In my case, I had a job interview at one point. Phone interviews, remote coding challenges, algorithm tests, etc. I went in for an interview in-person for an engineer's position at this small company doing innovative work in ML and AI for shipping companies. The interview went great, the PM and Lead Engineer really seemed to hit it off with me. We had similar backgrounds, even personal interests. At the end of the interview, not only did they give me an offer with the salary they wanted to pay me, confirmed which of their benefits packages I wanted, they even gave me a start date. The next day, they called and asked for some MORE code samples, which I sent promptly.

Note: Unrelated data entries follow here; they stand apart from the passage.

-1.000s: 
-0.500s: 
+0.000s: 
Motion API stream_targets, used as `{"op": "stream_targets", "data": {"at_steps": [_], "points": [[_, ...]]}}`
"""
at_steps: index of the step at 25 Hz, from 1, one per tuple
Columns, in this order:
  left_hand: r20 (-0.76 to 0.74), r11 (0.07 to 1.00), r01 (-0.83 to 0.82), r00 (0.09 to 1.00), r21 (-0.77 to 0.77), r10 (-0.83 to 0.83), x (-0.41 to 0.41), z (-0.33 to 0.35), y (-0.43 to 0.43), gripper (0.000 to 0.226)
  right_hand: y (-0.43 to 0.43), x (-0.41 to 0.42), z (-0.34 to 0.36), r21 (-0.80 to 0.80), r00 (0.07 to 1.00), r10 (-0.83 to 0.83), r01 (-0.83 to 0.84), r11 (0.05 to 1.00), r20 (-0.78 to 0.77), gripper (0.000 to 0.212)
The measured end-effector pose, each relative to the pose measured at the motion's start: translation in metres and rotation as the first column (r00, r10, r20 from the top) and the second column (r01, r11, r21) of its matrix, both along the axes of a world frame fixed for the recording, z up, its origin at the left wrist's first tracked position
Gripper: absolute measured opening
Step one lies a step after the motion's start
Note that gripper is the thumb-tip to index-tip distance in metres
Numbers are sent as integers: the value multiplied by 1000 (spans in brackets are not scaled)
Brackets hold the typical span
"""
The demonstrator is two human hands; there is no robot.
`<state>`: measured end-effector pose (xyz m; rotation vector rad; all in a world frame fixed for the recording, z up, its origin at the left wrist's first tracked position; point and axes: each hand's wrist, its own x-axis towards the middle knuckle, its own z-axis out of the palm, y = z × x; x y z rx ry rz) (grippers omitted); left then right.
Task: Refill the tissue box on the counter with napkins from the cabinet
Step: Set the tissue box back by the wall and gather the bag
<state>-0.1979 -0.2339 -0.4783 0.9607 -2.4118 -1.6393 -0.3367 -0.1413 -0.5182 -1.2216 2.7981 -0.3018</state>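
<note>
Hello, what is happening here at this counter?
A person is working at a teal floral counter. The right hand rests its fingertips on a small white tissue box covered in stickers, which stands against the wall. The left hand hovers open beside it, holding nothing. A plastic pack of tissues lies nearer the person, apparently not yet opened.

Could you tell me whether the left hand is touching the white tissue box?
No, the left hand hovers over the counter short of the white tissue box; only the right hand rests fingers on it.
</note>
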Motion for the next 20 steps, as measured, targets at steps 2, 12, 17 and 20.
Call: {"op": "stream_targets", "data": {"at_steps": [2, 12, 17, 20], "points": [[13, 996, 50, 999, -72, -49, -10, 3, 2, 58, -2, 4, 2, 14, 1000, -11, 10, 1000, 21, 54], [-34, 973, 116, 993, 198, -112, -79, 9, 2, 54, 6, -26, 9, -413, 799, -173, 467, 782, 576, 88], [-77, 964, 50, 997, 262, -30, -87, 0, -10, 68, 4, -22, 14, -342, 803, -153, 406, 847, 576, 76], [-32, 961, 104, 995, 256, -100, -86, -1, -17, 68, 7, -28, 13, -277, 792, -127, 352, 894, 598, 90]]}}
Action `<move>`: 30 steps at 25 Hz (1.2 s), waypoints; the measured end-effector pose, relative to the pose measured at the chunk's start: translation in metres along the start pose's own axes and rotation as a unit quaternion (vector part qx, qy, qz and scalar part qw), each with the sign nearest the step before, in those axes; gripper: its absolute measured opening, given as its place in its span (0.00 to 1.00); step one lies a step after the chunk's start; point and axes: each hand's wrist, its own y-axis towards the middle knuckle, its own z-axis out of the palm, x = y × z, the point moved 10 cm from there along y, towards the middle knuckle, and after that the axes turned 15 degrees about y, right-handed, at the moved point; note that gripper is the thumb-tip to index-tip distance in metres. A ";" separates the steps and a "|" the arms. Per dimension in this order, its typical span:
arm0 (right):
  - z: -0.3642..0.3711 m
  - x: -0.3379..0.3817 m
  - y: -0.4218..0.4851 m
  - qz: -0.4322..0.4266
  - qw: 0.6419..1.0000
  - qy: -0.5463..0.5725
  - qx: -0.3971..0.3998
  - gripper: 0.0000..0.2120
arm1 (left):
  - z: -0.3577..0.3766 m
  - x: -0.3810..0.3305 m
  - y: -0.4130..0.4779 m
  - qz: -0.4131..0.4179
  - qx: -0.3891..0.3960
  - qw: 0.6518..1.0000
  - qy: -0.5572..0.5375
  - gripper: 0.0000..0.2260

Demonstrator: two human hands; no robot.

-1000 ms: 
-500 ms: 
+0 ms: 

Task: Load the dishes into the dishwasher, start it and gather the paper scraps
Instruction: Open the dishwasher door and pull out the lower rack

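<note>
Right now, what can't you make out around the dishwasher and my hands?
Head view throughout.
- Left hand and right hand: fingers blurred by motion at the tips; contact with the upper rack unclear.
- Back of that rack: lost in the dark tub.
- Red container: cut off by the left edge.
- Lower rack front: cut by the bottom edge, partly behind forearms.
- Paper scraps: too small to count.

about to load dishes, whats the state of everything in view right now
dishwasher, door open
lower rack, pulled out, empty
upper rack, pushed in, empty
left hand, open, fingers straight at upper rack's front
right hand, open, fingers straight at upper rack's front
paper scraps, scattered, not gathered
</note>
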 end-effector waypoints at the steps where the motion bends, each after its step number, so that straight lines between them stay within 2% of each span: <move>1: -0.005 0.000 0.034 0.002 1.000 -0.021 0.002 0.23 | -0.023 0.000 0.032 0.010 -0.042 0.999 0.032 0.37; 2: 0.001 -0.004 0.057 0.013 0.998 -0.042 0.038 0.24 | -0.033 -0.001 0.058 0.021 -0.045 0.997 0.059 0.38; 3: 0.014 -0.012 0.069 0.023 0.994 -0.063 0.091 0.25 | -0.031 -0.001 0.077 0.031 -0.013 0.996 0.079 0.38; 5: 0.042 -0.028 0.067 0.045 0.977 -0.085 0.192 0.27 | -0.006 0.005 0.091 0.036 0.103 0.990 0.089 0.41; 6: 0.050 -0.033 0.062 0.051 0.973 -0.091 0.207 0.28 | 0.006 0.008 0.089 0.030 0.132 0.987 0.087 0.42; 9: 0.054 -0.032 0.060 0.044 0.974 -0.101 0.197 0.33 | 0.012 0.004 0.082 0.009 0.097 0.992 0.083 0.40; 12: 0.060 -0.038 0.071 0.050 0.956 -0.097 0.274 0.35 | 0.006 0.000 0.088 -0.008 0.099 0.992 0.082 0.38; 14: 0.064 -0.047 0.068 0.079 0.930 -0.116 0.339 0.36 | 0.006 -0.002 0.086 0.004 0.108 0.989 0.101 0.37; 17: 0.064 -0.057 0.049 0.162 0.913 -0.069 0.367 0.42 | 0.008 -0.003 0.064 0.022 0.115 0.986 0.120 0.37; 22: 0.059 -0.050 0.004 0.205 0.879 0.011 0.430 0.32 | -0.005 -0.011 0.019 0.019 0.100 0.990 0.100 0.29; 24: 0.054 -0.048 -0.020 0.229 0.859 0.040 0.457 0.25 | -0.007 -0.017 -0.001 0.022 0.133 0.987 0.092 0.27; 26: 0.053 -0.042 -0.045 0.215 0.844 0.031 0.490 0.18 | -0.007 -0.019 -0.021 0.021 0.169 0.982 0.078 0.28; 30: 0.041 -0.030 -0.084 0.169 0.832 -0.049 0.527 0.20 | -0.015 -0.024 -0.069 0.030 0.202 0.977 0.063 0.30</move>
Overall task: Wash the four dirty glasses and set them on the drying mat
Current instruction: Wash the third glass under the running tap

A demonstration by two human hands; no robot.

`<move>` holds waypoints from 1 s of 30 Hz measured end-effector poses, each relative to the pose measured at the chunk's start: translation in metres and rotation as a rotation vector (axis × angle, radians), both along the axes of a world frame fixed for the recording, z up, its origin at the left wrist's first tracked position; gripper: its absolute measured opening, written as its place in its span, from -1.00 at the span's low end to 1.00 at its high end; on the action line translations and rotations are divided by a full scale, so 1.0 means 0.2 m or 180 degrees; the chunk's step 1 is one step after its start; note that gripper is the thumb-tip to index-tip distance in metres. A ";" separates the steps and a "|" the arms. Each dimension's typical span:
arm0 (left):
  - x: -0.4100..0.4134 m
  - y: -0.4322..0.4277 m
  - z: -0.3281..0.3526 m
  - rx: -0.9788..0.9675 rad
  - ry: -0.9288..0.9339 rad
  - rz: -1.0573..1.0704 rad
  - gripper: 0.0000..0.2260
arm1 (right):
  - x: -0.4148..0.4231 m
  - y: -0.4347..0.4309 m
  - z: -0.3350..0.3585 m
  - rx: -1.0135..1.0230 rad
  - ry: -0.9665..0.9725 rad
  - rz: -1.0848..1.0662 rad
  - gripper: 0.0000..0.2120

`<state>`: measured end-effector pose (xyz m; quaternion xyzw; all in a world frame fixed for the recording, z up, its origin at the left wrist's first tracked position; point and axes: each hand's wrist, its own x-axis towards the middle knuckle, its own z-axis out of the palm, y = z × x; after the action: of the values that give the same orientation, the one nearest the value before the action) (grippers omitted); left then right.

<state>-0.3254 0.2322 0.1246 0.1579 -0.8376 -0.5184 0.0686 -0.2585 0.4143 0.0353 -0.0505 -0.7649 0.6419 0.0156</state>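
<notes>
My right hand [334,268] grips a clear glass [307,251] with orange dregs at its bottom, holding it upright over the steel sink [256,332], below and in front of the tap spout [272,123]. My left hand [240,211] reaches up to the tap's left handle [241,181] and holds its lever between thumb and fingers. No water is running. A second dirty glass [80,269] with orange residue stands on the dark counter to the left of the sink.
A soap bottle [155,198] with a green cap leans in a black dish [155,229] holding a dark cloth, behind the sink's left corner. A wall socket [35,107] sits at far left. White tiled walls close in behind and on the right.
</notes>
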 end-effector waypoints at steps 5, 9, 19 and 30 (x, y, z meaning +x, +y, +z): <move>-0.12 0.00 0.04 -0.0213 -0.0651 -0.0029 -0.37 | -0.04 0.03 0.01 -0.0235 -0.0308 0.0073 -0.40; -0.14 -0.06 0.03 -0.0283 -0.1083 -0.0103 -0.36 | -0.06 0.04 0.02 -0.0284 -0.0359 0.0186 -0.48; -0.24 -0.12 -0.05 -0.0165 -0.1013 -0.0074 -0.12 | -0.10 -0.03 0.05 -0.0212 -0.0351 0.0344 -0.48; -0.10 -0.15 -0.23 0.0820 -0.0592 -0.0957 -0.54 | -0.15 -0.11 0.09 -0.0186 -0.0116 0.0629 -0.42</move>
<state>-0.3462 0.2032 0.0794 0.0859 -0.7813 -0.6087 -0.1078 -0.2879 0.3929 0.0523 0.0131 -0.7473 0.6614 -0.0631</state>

Repeatedly, I inquired as to when I would be receiving the job offer to sign so that I could get my ID badge made and repeatedly, they told me that they were just drawing it up and would send it by the end of the day. After two weeks of this weird stalling, I called and was a little more assertive about where the heck my letter was. They apologized, and I received a letter from them the next day. In summary, the letter said "Sorry if we mislead you and made you think like we had offered you the job, but we actually didn't. We have been considering other candidates and have selected somebody else. We apologize for any miscommunication."
Suffice to say, employers of all shapes and sizes all over the world pull this kind of garbage. Whether your looking to be a Junior Dev or Senior Engineer people will jerk you around. For some reason, companies are against simply saying "no thanks. You just wouldn't be a good fit for out team right now." Jerking you around seems to be part of process. Why it can't just be up-front, tactful (or at least civil), and quick so that we can move on with our job search and lives, I'm not sure. Either way, I feel your pain and hope you can find a company that will appreciate your skillset and viewpoint.
I don't know what country you are from, but know that its a problem all over the world. The "idiot-shaming" and "genius-developer" complex that most companies want is a huge problem everywhere. I have never tried to work in silicon valley, but even in the small tech area that I live in, the superiority complex that any company develops once it hits "unicorn" status is irritating. Image is huge in tech, and everything really. The more "relevant" a company thinks it is, the more arrogant and frustrating it is to interview with them. Professional Sports has figured out that paying a huge sum for one amazing player, then giving peanuts to a bunch of bums is not a recipe for success as it is a team effort to win consistently. Software is exactly the same. The idea of the 10x developer is a bit sad and unrealistic, creates dependence on one person, and limits innovation in a huge way. Keep trucking my friend. You'll get there!